WHAT THE EXERCISE ASKS: Exactly the lines starting at the line containing "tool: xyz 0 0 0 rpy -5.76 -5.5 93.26" and ending at the line containing "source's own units" are to be written out from the listing below, both included.
*** Block opens ***
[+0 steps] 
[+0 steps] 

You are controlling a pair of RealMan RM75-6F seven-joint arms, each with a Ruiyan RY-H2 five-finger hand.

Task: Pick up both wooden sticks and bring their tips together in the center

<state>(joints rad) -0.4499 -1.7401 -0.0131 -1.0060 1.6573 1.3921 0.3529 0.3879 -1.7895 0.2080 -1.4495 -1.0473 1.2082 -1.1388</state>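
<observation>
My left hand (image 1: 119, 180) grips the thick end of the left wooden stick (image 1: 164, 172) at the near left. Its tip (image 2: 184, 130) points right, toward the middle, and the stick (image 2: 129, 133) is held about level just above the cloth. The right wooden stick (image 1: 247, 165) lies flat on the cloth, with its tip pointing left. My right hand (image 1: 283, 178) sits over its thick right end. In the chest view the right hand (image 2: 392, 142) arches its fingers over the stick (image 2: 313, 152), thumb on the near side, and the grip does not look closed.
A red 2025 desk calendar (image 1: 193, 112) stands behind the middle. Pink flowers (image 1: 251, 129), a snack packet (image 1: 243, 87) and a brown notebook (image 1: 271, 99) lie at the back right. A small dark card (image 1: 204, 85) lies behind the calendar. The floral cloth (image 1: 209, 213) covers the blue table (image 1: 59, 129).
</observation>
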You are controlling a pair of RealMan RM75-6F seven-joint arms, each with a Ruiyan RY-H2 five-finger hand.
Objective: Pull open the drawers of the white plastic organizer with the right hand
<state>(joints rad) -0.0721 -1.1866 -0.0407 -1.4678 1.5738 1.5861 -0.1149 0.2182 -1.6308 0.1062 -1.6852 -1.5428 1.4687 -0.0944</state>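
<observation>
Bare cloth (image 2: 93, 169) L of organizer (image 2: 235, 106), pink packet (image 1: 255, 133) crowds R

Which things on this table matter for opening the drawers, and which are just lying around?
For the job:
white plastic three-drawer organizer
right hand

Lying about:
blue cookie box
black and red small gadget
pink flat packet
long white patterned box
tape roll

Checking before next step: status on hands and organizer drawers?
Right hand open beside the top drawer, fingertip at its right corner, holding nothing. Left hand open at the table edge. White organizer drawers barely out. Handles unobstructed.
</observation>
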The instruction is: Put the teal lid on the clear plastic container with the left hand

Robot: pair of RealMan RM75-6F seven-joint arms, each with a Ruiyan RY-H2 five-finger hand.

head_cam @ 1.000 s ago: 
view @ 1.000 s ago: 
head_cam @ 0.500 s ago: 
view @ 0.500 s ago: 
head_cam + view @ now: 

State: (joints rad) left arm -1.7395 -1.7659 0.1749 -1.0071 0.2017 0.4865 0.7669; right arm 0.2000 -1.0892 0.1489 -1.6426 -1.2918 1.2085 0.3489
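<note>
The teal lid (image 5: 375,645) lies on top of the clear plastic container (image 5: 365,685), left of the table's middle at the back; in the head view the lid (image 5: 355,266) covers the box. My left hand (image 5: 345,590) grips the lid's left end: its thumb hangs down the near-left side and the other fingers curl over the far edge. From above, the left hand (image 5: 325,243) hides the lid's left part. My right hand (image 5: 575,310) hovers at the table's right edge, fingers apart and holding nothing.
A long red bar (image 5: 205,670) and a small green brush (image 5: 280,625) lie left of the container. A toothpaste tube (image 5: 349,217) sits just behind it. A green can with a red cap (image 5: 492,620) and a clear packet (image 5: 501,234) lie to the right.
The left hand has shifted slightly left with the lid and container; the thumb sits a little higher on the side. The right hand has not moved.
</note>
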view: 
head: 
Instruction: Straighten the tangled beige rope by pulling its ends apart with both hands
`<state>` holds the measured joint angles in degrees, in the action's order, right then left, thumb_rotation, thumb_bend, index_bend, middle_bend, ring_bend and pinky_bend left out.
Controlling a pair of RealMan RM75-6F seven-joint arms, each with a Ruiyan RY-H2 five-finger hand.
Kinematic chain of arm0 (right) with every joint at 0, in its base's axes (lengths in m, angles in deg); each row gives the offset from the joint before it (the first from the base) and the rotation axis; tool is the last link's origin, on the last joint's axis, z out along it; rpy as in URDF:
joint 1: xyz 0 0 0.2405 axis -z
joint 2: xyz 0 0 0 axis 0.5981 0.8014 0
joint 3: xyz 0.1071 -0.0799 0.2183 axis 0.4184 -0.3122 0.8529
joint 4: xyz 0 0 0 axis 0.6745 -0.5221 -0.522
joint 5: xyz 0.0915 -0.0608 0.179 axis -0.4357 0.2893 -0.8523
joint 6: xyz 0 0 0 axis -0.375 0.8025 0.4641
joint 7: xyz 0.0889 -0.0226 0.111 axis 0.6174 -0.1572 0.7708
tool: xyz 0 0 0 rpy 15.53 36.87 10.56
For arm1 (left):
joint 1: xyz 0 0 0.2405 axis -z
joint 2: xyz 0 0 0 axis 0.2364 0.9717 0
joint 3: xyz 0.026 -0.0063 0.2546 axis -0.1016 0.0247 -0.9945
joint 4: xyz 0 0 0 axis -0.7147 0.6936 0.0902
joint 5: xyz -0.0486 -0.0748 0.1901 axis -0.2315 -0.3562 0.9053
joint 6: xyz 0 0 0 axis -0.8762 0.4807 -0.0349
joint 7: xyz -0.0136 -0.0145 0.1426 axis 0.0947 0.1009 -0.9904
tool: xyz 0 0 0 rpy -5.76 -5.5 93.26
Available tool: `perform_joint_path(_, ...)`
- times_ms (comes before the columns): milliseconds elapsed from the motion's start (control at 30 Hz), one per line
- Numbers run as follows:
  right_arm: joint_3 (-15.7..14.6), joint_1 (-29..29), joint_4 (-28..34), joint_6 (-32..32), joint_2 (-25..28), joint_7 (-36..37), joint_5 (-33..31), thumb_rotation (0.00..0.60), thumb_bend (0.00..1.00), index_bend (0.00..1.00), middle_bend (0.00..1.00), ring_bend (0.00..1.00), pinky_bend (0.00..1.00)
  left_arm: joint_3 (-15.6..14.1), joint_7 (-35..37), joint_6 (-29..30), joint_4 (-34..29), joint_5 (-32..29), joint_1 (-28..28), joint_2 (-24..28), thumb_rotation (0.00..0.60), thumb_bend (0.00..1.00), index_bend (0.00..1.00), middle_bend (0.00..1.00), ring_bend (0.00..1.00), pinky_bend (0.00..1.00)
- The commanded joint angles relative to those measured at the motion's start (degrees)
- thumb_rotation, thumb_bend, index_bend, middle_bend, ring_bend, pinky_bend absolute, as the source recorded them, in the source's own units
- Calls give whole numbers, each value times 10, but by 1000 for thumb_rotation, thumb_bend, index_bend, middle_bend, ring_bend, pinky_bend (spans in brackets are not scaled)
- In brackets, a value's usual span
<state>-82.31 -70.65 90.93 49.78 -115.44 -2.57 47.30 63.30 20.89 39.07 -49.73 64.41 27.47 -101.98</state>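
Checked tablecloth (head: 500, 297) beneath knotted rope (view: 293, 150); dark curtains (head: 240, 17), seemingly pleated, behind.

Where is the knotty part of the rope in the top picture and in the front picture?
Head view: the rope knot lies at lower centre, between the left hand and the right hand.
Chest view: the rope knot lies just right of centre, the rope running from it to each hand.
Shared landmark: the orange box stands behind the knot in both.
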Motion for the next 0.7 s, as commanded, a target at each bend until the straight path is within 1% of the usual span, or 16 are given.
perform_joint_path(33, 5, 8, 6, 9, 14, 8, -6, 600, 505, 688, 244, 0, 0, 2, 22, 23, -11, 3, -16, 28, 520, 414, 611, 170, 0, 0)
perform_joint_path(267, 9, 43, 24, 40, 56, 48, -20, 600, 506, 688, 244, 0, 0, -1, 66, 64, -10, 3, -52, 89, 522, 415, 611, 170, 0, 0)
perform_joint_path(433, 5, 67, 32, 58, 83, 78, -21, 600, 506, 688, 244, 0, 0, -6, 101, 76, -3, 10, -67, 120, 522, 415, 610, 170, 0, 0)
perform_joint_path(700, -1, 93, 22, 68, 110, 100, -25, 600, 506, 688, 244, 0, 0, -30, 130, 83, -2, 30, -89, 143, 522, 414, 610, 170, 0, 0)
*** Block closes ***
REPLY TO THE TASK:
tool: xyz 0 0 0 rpy -5.76 -5.5 93.26
Available tool: `perform_joint_path(_, ...)`
- times_ms (comes before the columns): milliseconds elapsed from the motion's start (control at 30 Hz), one per line
- Numbers run as follows:
  right_arm: joint_3 (-15.7..14.6), joint_1 (-29..29), joint_4 (-28..34), joint_6 (-32..32), joint_2 (-25..28), joint_7 (-36..37), joint_5 (-33..31), thumb_rotation (0.00..0.60), thumb_bend (0.00..1.00), index_bend (0.00..1.00), middle_bend (0.00..1.00), ring_bend (0.00..1.00), pinky_bend (0.00..1.00)
  left_arm: joint_3 (-15.6..14.1), joint_7 (-35..37), joint_6 (-29..30), joint_4 (-34..29), joint_5 (-32..29), joint_1 (-28..28), joint_2 (-24..28), thumb_rotation (0.00..0.60), thumb_bend (0.00..1.00), index_bend (0.00..1.00), middle_bend (0.00..1.00), ring_bend (0.00..1.00), pinky_bend (0.00..1.00)
- The commanded joint angles relative to those measured at the motion's start (degrees)
- thumb_rotation, thumb_bend, index_bend, middle_bend, ring_bend, pinky_bend absolute, as the source recorded them, in the source's own units

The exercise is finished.